New research has shown that the enzyme OTULIN regulates tau at the gene-expression level rather than through protein degradation.

Researchers have discovered that brain enzyme, OTULIN, controls the production of tau – the protein that forms toxic tangles in Alzheimer’s disease. The study highlights how OTULIN plays a far greater role in the brain than previously thought, acting as a powerful regulator of gene expression and RNA metabolism.
The research, led by Dr Kiran Bhaskar of the University of New Mexico Health Sciences Center and Dr Francesca-Fang Liao at the University of Tennessee Health Science Center, could lead to new therapeutic approaches to Alzheimer’s and other dementias.
“We set out to test whether stabilising a specific type of ubiquitin chain would help clear toxic tau from neurons,” explained Dr Bhaskar. “Instead, we discovered something completely unexpected – that OTULIN acts as a master switch controlling whether tau is even produced in the first place.”
A paradigm-shifting discovery
The team initially theorised that blocking OTULIN’s known enzyme activity would enhance the clearance of abnormal tau. But when researchers removed the OTULIN gene entirely from neurons, they found that tau did not just degrade faster – it disappeared because cells had stopped producing it.
We found that OTULIN deficiency causes tau mRNA to vanish, along with massive changes in how the cell processes RNA and controls gene expression.
“This was a paradigm shift in our thinking,” said Dr Liao. “We found that OTULIN deficiency causes tau mRNA to vanish, along with massive changes in how the cell processes RNA and controls gene expression.”
Neurons derived from a patient with late-onset Alzheimer’s showed elevated OTULIN protein and phosphorylated tau, prompting the investigation into whether OTULIN contributes to the disease’s progression.

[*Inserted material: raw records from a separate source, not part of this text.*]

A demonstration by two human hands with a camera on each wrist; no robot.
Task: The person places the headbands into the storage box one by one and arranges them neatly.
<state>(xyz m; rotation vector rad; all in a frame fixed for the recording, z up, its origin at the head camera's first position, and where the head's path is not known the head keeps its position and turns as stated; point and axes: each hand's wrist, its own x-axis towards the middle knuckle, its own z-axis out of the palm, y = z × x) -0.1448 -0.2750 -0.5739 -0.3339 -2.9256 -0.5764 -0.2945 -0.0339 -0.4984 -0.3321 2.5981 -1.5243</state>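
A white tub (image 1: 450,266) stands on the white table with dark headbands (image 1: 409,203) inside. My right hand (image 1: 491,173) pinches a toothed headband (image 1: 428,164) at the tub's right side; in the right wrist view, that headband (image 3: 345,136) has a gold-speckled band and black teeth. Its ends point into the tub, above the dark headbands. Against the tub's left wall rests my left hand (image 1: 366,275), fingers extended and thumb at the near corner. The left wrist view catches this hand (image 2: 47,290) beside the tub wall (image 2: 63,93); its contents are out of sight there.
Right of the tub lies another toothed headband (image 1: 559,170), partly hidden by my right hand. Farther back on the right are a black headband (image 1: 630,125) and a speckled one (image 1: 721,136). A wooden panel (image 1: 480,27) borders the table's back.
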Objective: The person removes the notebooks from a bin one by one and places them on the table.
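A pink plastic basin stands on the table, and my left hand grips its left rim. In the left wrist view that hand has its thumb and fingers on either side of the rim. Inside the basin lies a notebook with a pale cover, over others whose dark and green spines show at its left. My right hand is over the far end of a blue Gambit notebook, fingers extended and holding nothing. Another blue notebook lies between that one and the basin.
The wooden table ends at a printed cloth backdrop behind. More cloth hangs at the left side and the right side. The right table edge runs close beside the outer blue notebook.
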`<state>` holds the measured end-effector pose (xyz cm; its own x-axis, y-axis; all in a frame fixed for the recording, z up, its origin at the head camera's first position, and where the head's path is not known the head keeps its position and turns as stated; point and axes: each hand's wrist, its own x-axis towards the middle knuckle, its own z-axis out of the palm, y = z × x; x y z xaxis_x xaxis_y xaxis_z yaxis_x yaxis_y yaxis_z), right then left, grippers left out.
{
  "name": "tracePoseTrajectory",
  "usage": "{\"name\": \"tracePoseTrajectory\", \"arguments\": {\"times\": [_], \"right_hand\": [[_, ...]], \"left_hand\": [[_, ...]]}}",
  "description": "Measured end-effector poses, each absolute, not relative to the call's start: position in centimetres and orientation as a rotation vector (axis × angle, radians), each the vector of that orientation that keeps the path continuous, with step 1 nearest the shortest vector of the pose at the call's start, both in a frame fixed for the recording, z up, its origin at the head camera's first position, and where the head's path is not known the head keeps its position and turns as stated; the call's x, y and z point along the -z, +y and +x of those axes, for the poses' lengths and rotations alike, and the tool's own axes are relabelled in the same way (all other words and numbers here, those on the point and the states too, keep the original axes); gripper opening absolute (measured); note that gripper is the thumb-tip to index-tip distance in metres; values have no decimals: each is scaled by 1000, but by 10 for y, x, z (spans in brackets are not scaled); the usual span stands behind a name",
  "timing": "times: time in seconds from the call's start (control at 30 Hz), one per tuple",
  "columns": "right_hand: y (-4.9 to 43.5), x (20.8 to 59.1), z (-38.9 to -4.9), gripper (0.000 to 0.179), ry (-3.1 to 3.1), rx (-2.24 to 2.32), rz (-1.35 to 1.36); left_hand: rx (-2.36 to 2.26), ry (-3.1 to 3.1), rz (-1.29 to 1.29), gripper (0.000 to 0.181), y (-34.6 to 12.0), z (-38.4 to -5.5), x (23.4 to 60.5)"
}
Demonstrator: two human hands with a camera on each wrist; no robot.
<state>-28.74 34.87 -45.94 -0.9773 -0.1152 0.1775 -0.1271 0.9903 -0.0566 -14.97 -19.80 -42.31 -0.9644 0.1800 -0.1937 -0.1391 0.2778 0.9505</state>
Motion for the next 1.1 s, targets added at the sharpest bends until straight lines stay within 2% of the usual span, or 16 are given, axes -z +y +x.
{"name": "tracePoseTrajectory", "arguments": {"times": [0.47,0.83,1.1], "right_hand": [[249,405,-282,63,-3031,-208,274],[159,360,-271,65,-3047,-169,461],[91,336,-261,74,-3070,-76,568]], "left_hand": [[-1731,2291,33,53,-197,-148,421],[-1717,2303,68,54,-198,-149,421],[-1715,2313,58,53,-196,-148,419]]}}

The working model shows the known and novel functions of OTULIN. OTULIN regulates proteostasis, cell death, inflammation, and cell survival/development. The novel non-canonical function identified in this study demonstrates OTULIN role as a regulator of RNA metabolism/stability and gene expression, including tau. Credit: Kiran Bhaskar
Key findings
RNA sequencing revealed that removing OTULIN triggered several cellular changes: more than 13,000 genes were downregulated and nearly 800 upregulated, alongside many effects on RNA transcripts. Comparisons between patient neurons and healthy controls showed thousands of genes altered in Alzheimer’s disease.
Further experiments using a new small-molecule OTULIN inhibitor, UC495, reduced harmful phosphorylated tau without eliminating tau entirely, pointing toward a possible therapeutic opportunity.
The absence of OTULIN also increased activity in genes involved in RNA degradation and stability. Bulk sequencing data also showed reduced expression of OTULIN long noncoding RNA and MAGE family genes, which help regulate protein quality control.
Therapeutic potential
The findings could significantly develop our approaches to treating tau-driven neurodegenerative diseases.
OTULIN could serve as a novel drug target, but our findings suggest we need to modulate its activity carefully rather than eliminate it completely.
“OTULIN could serve as a novel drug target, but our findings suggest we need to modulate its activity carefully rather than eliminate it completely,” Dr Bhaskar said. “Complete loss causes widespread changes in cellular RNA metabolism that could have unintended consequences.”
Partial inhibition reduced pathological tau without harming neurons, while OTULIN deficiency also dampened inflammatory pathways. This gave the scientists real insight into the mechanisms of the disease.
Broader implications for brain disorders
The study outlines the key role that OTULIN plays in RNA biology, affecting both transcriptional repressors and RNA-binding ubiquitin ligases. Its connections to RNA-binding proteins linked to neurodegenerative diseases – such as TDP-43, FMR1, ATXN2 and MSI1 – indicate that OTULIN’s impact could extend well beyond Alzheimer’s.
“We’re essentially looking at a previously unknown checkpoint in gene expression,” explained Dr Liao. “OTULIN appears to influence which genes get expressed and how long their RNA messages survive in cells.”